The task
The full set of records must be set down verbatim.

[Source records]

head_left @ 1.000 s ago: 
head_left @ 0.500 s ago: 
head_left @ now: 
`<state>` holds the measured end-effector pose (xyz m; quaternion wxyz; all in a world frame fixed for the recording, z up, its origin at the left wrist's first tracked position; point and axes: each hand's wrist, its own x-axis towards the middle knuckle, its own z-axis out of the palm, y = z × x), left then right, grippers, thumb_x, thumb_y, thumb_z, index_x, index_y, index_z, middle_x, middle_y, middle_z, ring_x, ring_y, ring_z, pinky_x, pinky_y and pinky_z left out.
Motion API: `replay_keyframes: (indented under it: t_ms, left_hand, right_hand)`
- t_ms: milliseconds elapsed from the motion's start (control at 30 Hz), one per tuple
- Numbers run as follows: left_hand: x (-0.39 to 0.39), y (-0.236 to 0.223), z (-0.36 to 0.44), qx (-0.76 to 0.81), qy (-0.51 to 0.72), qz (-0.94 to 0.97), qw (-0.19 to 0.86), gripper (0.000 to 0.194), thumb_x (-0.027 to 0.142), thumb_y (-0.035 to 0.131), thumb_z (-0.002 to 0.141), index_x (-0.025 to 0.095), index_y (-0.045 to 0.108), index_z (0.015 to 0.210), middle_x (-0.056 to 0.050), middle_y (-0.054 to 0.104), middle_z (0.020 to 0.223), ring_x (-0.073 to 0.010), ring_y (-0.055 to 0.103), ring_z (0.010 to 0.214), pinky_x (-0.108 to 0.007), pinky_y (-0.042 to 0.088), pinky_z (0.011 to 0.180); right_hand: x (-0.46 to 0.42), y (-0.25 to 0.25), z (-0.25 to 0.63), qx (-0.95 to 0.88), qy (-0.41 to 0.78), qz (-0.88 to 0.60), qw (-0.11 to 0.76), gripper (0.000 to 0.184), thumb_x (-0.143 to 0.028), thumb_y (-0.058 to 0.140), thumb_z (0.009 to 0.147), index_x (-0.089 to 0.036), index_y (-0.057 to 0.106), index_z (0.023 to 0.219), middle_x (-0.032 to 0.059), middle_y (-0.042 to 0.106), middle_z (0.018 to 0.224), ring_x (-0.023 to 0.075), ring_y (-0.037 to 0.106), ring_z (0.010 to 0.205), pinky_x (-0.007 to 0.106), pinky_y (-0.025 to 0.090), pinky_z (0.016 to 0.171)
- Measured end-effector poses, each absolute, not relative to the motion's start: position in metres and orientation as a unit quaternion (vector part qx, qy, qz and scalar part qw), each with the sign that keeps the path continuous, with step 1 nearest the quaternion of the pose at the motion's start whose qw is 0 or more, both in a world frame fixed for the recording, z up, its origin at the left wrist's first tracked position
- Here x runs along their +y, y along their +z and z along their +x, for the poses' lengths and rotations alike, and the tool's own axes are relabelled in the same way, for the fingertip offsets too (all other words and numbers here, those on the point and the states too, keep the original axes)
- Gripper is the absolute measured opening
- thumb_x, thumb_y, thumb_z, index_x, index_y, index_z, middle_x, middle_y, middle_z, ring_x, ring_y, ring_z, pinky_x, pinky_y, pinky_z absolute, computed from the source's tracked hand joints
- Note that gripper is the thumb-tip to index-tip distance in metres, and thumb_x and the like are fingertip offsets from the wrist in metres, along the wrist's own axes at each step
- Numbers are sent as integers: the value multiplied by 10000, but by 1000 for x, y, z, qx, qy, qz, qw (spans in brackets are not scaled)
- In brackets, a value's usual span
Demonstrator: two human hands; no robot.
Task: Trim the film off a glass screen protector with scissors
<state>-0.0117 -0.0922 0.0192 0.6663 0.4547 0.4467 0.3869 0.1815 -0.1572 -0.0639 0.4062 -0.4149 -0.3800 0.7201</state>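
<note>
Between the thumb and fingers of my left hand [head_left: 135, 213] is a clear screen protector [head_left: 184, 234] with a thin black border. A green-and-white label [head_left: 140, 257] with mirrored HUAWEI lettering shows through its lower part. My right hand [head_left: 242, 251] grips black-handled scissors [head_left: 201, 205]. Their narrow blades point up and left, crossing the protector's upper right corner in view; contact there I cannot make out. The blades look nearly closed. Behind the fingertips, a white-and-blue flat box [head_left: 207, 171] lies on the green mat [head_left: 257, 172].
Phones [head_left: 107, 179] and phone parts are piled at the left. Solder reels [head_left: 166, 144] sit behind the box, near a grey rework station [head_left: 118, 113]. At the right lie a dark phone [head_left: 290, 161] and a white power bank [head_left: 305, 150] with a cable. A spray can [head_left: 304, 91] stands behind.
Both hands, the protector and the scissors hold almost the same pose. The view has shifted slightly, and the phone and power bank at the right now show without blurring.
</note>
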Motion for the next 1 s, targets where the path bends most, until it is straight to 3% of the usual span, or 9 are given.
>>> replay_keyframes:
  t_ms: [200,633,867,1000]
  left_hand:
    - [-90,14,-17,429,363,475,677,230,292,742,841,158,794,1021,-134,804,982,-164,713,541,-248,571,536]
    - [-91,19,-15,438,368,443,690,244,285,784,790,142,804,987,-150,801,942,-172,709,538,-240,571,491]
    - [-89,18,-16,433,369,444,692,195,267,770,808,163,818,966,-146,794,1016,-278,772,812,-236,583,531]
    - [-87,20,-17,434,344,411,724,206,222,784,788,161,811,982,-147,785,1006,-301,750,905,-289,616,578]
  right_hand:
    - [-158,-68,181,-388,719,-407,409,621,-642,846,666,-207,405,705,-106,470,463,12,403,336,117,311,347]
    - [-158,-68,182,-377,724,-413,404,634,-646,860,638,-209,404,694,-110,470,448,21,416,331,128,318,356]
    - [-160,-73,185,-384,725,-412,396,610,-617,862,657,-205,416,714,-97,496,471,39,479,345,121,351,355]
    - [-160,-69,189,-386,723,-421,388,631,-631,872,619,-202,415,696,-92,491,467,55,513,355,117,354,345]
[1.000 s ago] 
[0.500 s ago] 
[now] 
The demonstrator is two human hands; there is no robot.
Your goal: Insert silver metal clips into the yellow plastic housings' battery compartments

Response below
head_left @ 1.000 s ago: 
head_left @ 0.500 s ago: 
head_left @ now: 
`<state>` holds the measured end-effector pose (xyz m; quaternion wxyz; all in a world frame fixed for the recording, z up, its origin at the left wrist's first tracked position; point and axes: each hand's wrist, its own x-axis towards the middle knuckle, its own z-axis out of the palm, y = z × x), left then right, grippers, thumb_x, thumb_y, thumb_z, index_x, index_y, index_z, middle_x, middle_y, middle_z, ring_x, ring_y, ring_z, pinky_x, pinky_y and pinky_z left out.
Motion API: `replay_keyframes: (indented under it: t_ms, left_hand, right_hand)`
- t_ms: milliseconds elapsed from the motion's start (control at 30 Hz), one per tuple
- Numbers run as follows: left_hand: x (-0.39 to 0.39), y (-0.236 to 0.223), z (-0.36 to 0.44), qx (-0.76 to 0.81), qy (-0.51 to 0.72), qz (-0.94 to 0.97), qw (-0.19 to 0.86), gripper (0.000 to 0.194), thumb_x (-0.027 to 0.142), thumb_y (-0.035 to 0.131), thumb_z (-0.002 to 0.141), index_x (-0.025 to 0.095), index_y (-0.045 to 0.108), index_z (0.015 to 0.210), middle_x (-0.056 to 0.050), middle_y (-0.054 to 0.104), middle_z (0.020 to 0.223), ring_x (-0.073 to 0.010), ring_y (-0.055 to 0.103), ring_z (0.010 to 0.214), pinky_x (-0.108 to 0.007), pinky_y (-0.042 to 0.088), pinky_z (0.011 to 0.180); right_hand: x (-0.46 to 0.42), y (-0.25 to 0.25), z (-0.25 to 0.63), qx (-0.95 to 0.88), qy (-0.41 to 0.78), qz (-0.88 to 0.60), qw (-0.11 to 0.76), gripper (0.000 to 0.184), thumb_x (-0.143 to 0.028), thumb_y (-0.058 to 0.140), thumb_z (0.009 to 0.147), index_x (-0.089 to 0.036), index_y (-0.057 to 0.106), index_z (0.023 to 0.219), middle_x (-0.032 to 0.059), middle_y (-0.042 to 0.106), middle_z (0.018 to 0.224), ring_x (-0.023 to 0.075), ring_y (-0.037 to 0.106), ring_z (0.010 to 0.205), pinky_x (-0.007 to 0.106), pinky_y (-0.025 to 0.090), pinky_z (0.016 to 0.171)
- Measured end-effector poses, each absolute, not relative to the motion's start: position in metres and orientation as a unit quaternion (vector part qx, qy, qz and scalar part qw), each with the sign that keeps the path continuous, with step 1 nearest the quaternion of the pose at the motion's start whose qw is 0 or more, both in a world frame fixed for the recording, z up, its origin at the left wrist's first tracked position
- Here x runs along their +y, y along their +z and z along their +x, for the poses' lengths and rotations alike, and the tool's own axes are relabelled in the same way, for the fingertip offsets too (all other words and numbers here, those on the point and the states too, keep the original axes)
- Gripper is the absolute measured opening
- thumb_x, thumb_y, thumb_z, index_x, index_y, index_z, middle_x, middle_y, middle_z, ring_x, ring_y, ring_z, pinky_x, pinky_y, pinky_z absolute, computed from the source's tracked hand joints
- Note that gripper is the thumb-tip to index-tip distance in metres, and thumb_x and the like are fingertip offsets from the wrist in metres, along the wrist's own axes at each step
- Numbers are sent as integers: the value multiplied by 10000, but by 1000 for x, y, z, qx, qy, qz, qw (spans in brackets are not scaled)
- In brackets, a value's usual span
Demonstrator: two human hands; no robot.
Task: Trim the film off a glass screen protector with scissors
<state>-0.0117 -0.0922 0.0192 0.6663 0.4547 0.4467 0.3869 0.1815 -0.1572 -0.0639 0.4062 -0.4149 -0.3800 0.7201</state>
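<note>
Between the thumb and fingers of my left hand [head_left: 135, 213] is a clear screen protector [head_left: 184, 234] with a thin black border. A green-and-white label [head_left: 140, 257] with mirrored HUAWEI lettering shows through its lower part. My right hand [head_left: 242, 251] grips black-handled scissors [head_left: 201, 205]. Their narrow blades point up and left, crossing the protector's upper right corner in view; contact there I cannot make out. The blades look nearly closed. Behind the fingertips, a white-and-blue flat box [head_left: 207, 171] lies on the green mat [head_left: 257, 172].
Phones [head_left: 107, 179] and phone parts are piled at the left. Solder reels [head_left: 166, 144] sit behind the box, near a grey rework station [head_left: 118, 113]. At the right lie a dark phone [head_left: 290, 161] and a white power bank [head_left: 305, 150] with a cable. A spray can [head_left: 304, 91] stands behind.
Both hands, the protector and the scissors hold almost the same pose. The view has shifted slightly, and the phone and power bank at the right now show without blurring.
</note>
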Motion for the next 1 s, targets where the path bends most, until it is straight to 3% of the usual span, or 9 are given.
>>> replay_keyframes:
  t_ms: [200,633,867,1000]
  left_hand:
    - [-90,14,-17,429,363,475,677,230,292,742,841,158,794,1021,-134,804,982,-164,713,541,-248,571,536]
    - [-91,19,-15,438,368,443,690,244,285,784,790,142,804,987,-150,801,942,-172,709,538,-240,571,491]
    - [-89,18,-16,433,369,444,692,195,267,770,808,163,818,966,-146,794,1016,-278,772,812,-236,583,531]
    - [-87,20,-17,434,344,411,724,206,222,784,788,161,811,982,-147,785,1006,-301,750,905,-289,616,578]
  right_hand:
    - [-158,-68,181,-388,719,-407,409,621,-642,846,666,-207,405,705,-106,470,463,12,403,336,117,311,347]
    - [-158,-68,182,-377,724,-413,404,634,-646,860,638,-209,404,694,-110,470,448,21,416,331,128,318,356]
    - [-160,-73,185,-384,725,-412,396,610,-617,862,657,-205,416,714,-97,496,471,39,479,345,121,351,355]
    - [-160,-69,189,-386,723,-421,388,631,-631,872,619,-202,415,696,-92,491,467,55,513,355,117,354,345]
[1.000 s ago] 
[0.500 s ago] 
[now] 
The demonstrator is two human hands; there is no robot.
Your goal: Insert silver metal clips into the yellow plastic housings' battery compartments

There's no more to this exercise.